Recently I spotted a list every TCSer should do in its career. I think that a point "publish a paper that consists solely of one humongous hardness reduction" is definitely missing there.

I miss a few points from the aforementioned list, but at least this new one would be satisfied with our this years SODA paper on Edge Clique Cover. Yes, there is only one huge reduction in this paper. It proves that, essentially, to solve the Edge Clique Cover problem exactly, you cannot do anything better than apply easy reductions and go brute-force.

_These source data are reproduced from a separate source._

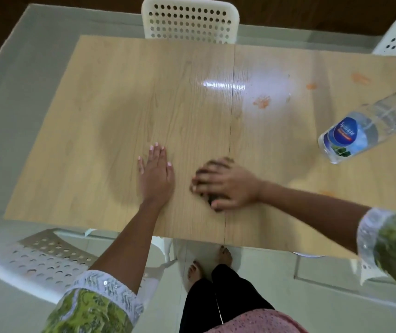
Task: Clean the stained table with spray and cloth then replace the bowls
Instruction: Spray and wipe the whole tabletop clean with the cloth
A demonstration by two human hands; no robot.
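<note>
Your dark cloth [212, 199] lies on the light wood-grain table [124, 97], near the front edge and just beside the thin seam that runs across the tabletop. Only small dark parts of it show, at your fingertips and under your thumb, because your right hand [225, 185] covers it. This hand presses down on the cloth with the fingers curled over it and close together.

Your left hand [156, 175] rests flat on the bare table just to the left of the cloth, apart from it. Its fingers are straight and held together, and the thumb stands a little to the side.

Farther from you, on the right half of the table, there are orange smeared stains [261, 101], one near the bright reflection of a lamp and some more toward the right edge. A clear plastic bottle with a blue label [360, 131] stands on the right part of the table, well apart from both hands; its top is cut by the frame edge, so you cannot tell what kind of head it has.

Around the table there are white perforated plastic chairs [189, 20]: one at the far side, one at the far right corner and one at the near left. Below the table edge your bare feet [195, 271] show on the pale tiled floor [324, 292].
</note>
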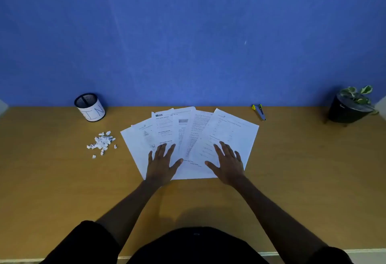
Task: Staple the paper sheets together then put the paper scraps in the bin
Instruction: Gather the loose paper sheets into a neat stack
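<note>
Several printed paper sheets (188, 130) lie fanned out on the wooden desk (292, 159). My left hand (160, 164) rests flat on the left sheets with fingers spread. My right hand (227, 162) lies flat on the rightmost sheet, fingers spread too. A heap of small white paper scraps (101, 142) sits on the desk left of the sheets. Behind the scraps stands the bin (90, 107), a black mesh cup wrapped in white paper with letters on it. A blue and yellow stapler (259, 111) lies at the back right, near the wall.
A blue wall (188, 34) rises right behind the desk. A potted plant (351, 105) in a black pot stands at the far right back corner. The desk's front edge runs close to my body.
</note>
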Tool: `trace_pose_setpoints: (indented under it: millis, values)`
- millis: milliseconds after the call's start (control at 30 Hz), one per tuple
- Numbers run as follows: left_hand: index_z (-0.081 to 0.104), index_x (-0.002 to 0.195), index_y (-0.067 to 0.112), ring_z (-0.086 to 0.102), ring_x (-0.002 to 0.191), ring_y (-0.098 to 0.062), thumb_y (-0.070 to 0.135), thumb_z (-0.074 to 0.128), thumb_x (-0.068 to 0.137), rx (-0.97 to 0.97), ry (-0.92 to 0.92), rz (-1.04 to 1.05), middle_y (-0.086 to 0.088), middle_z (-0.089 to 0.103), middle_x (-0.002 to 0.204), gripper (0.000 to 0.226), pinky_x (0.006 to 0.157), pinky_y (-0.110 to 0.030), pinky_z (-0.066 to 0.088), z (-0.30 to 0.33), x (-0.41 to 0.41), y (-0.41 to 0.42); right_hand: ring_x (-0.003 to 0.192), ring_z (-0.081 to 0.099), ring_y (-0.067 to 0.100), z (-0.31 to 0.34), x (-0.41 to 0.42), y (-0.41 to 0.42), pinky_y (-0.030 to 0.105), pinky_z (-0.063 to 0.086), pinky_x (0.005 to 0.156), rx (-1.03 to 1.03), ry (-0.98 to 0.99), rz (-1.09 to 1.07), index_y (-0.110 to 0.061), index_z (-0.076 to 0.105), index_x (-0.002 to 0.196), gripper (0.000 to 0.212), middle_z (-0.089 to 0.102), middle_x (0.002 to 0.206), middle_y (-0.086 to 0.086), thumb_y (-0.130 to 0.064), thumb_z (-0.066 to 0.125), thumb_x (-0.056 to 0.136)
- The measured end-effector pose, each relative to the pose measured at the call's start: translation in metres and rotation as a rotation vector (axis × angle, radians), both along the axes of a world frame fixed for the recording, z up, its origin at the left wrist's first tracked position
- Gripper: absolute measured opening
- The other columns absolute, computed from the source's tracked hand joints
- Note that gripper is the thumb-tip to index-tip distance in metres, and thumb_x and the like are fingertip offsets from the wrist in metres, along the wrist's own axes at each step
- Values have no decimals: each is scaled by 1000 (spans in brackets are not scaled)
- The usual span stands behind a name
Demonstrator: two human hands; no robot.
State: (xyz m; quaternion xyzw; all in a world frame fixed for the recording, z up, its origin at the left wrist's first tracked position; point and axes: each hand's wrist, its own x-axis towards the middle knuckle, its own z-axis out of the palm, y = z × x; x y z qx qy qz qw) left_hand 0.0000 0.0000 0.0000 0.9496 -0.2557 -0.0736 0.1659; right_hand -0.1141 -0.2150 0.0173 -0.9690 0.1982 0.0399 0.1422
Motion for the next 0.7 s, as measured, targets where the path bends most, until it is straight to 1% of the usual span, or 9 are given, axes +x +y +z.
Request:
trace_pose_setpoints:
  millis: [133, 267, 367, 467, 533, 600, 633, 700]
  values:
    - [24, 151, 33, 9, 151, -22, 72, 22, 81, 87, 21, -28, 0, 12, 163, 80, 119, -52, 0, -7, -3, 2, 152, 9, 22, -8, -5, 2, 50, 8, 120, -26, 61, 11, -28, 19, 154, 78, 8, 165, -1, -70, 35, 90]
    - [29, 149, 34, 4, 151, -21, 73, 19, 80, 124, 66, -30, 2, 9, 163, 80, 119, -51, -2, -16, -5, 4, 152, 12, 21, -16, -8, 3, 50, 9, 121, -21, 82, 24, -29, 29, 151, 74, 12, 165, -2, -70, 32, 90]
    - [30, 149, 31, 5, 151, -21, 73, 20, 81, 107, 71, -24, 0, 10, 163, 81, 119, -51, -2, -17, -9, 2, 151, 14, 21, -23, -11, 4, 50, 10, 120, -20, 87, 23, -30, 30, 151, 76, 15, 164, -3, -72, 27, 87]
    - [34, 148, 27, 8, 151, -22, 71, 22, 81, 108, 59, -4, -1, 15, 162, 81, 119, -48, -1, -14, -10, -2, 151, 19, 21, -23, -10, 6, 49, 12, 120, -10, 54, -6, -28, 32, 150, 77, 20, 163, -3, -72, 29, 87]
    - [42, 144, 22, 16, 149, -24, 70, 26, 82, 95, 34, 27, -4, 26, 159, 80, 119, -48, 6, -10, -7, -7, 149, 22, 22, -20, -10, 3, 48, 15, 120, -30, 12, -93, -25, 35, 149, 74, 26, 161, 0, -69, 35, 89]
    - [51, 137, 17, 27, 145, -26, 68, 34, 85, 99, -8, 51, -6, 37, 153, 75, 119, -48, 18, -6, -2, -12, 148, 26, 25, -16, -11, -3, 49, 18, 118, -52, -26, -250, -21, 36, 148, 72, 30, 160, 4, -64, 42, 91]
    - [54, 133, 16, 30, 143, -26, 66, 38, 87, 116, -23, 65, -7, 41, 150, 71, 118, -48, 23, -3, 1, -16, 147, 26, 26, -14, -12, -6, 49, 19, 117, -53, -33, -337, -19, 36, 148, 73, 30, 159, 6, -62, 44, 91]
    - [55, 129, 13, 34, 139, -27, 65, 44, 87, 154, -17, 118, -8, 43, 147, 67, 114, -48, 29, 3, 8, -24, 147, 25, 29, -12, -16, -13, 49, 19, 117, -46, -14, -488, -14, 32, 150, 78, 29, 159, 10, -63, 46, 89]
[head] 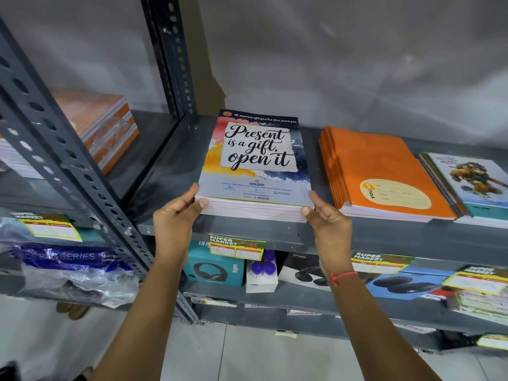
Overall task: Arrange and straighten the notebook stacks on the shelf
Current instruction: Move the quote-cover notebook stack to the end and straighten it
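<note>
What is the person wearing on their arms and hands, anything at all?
Very little. Both forearms are bare, with no sleeves in view, and neither hand has gloves or rings that I can see. The only item is a thin red thread bracelet, knotted, around the wrist of the right hand. The left hand wears nothing.

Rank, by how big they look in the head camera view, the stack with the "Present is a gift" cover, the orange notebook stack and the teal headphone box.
1 and 2. The "Present is a gift" notebook stack and the orange notebook stack look about alike, so no ranking between them.
3. The teal headphone box, smallest, partly hidden and on a lower shelf.
</note>
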Demonstrator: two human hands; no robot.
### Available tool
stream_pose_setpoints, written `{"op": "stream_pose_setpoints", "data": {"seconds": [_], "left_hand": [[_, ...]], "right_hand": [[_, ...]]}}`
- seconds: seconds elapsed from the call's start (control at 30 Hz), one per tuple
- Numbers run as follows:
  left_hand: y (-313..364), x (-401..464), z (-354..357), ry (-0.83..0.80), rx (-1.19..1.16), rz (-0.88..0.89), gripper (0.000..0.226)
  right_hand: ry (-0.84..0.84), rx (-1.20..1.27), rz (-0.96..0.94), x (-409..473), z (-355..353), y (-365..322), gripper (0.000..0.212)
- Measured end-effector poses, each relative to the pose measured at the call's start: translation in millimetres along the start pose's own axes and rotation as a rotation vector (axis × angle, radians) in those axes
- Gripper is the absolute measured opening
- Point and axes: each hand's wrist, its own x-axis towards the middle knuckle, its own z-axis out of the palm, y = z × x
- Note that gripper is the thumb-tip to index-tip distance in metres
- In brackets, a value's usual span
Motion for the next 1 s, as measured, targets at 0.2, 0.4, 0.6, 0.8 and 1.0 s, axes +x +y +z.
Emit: {"op": "stream_pose_setpoints", "data": {"seconds": [0.2,0.4,0.6,0.8,1.0], "left_hand": [[2,-3,1,0.016,0.005,0.013,0.036],[4,0,1,0.030,-0.053,0.019,0.033],[17,-8,5,0.035,-0.040,-0.035,0.036],[43,-62,68,0.409,0.065,0.170,0.038],[34,-107,195,-0.223,0.172,0.252,0.039]], "right_hand": [[0.020,-0.012,0.002,0,1,-2,0.042],[0.045,-0.007,-0.025,-3,2,-1,0.038],[0.001,-0.038,0.009,-7,1,-9,0.039],[0.135,0.052,-0.093,-21,-47,-31,0.019],[0.553,-0.047,-0.290,17,-155,-38,0.031]]}}
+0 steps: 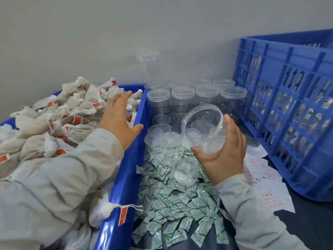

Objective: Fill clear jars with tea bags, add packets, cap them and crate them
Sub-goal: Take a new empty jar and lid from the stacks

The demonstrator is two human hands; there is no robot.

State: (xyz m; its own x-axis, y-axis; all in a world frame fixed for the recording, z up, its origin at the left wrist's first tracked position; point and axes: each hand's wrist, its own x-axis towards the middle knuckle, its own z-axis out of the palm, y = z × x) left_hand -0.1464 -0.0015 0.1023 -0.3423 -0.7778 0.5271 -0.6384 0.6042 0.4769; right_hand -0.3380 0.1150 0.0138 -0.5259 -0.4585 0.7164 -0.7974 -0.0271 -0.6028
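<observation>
My right hand (223, 152) grips a clear empty jar (203, 123), tilted with its open mouth toward the upper left, above a heap of green-printed white packets (173, 199). My left hand (119, 120) hovers with fingers spread and holds nothing, over a heap of tea bags (59, 120) with red tags in a blue bin (126, 186). Several upright clear jars (182, 98) stand behind, one stacked taller (149, 69). Clear caps (156, 136) lie at the near edge of the jars, one cap (185, 171) on the packets.
A blue slotted crate (288, 105) with filled jars inside stands at the right. White printed slips (266, 184) lie on the dark table between the packets and the crate. A grey wall closes the back.
</observation>
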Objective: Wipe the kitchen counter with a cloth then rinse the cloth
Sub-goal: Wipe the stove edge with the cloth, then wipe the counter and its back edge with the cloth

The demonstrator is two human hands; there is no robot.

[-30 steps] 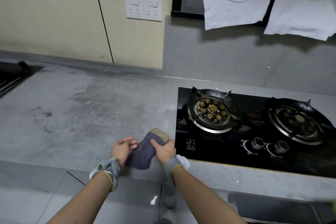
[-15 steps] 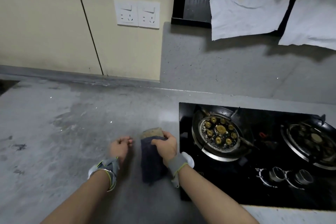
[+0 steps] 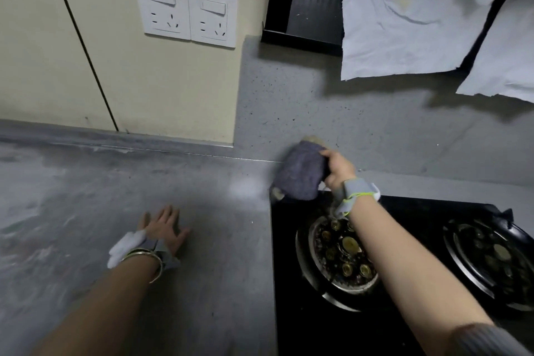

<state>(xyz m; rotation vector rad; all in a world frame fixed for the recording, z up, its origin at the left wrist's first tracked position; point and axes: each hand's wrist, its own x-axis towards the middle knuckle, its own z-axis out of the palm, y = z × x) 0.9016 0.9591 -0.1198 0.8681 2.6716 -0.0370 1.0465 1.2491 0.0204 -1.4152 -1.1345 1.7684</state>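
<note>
The left hand (image 3: 163, 227) lies flat on the grey kitchen counter (image 3: 86, 196), fingers spread, grasping nothing, partway between the counter's front and back edges. On the wall above, two white sockets (image 3: 189, 11) sit side by side. Further right, the right hand (image 3: 338, 169) clenches a purple-grey cloth (image 3: 300, 175) at the counter's back edge, by the back left corner of the black gas hob (image 3: 404, 283). Two white paper sheets (image 3: 410, 17) hang above.

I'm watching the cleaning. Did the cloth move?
Yes. The cloth went away from the counter's front edge, up along the stove to the back wall.
</note>
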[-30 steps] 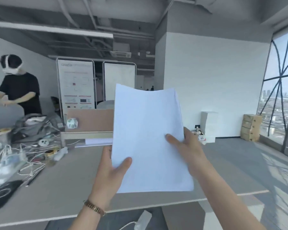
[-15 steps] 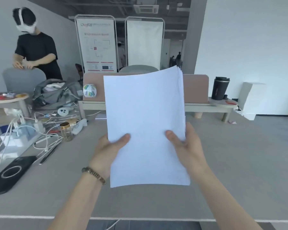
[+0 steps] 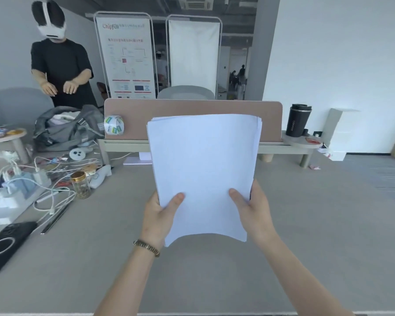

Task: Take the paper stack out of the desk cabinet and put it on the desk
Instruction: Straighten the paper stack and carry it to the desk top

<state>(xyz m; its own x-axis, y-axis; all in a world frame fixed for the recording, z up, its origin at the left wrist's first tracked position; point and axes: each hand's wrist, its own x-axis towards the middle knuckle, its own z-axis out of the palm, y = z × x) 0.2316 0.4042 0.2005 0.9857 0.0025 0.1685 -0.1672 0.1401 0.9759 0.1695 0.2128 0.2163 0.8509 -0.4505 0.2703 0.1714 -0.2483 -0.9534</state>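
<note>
Two hands hold the paper stack (image 3: 203, 174) above the desk (image 3: 317, 236), one on each long edge near the lower end. Left hand (image 3: 160, 215): thumb on the top sheet, fingers hidden under the stack, closed on the left edge; a bracelet (image 3: 146, 247) sits on that wrist. Right hand (image 3: 255, 210): thumb on the top sheet, fingers hidden beneath, closed on the right edge. The stack is raised clear of the desk, tilted away from the camera. Its near edge bows upward in the middle between the two grips. At the far edge the sheets are slightly fanned, corners not flush.

Desk surface below and to the right of the stack is bare grey. Left side is cluttered: a black phone (image 3: 2, 245) at the near left edge, a pen (image 3: 55, 218) just beyond it, white cables (image 3: 53, 197) in a tangle, and a power strip (image 3: 14, 190) with chargers plugged in. A jar (image 3: 80, 184) with a gold lid stands upright beside the cables.

Farther back, a pink divider (image 3: 128, 119) runs across the desk on a low shelf (image 3: 283, 148); the stack's far edge overlaps it in view. A tape roll (image 3: 114, 125) rests against the divider's left end. A grey bag (image 3: 66, 128) lies left of that. A black tumbler (image 3: 298, 120) stands upright on the shelf's right end.

Beyond the desk, a person (image 3: 59, 65) in a black shirt with a headset stands at far left, behind a grey chair (image 3: 18, 106). Two banner stands (image 3: 126, 55) are behind the divider.
</note>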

In Edge Clique Cover we ask to cover the edges of a given graph with a minimum number of cliques that are its subgraphs. This is equivalent to saying that we want to compute an intersection model of a given graph with minimum size of the universe. There are a few easy reduction rules, such as "do the obvious thing with isolated vertices and isolated edges" or "identify twins, i.e., vertices v, u with N[v] = N[u]" (see here for details). If we ask for k cliques (k-element universe), these reductions bring the size of the graph down to 2k. A brute-force algorithm runs in time exponential in the size of the graph, which gives double-exponential dependency on k.

We show a reduction that reduces (in polynomial time) an n-variable 3CNF-SAT formula to a Edge Clique Cover instance with k=O(log n). This shows that any significant improvement upon the brute-force algorithm on the reduced instance would yield a subexponential algorithm for 3CNF-SAT, which seems unlikely.

The key idea of our reduction is to use the cocktail party graph as the main gadget. While it has got a plenty of edge clique covers of size O(log n), the known reductions are not able to reduce it.

So, if you'll attend SODA'13 and you like to see some slides filled with gadgets, don't miss Michal's talk on our paper.

Don't know what to do? Contract something!

The Unique Label Cover problem (ULC for short) is the problem that the Unique Games Conjecture is about: The task is to label each vertex of a given graph with a letter from an alphabet, given constraints on edges. Each edge of the graph comes with a bijection that tells how a label on one endpoint should be translated into a label on the second endpoint. Clearly, it's trivial to verify whether all constraints may be satisfied at once; the true goal is to violate as few edges as possible. The Unique Games Conjecture treats about hardness of determining the fraction of edges that may be violated; in this post I'm going to focus on instances where we would violate only very few constraints. In other words, I'm going to study fixed-parameter algorithms for ULC parameterized by the number of violated constraints (denoted k).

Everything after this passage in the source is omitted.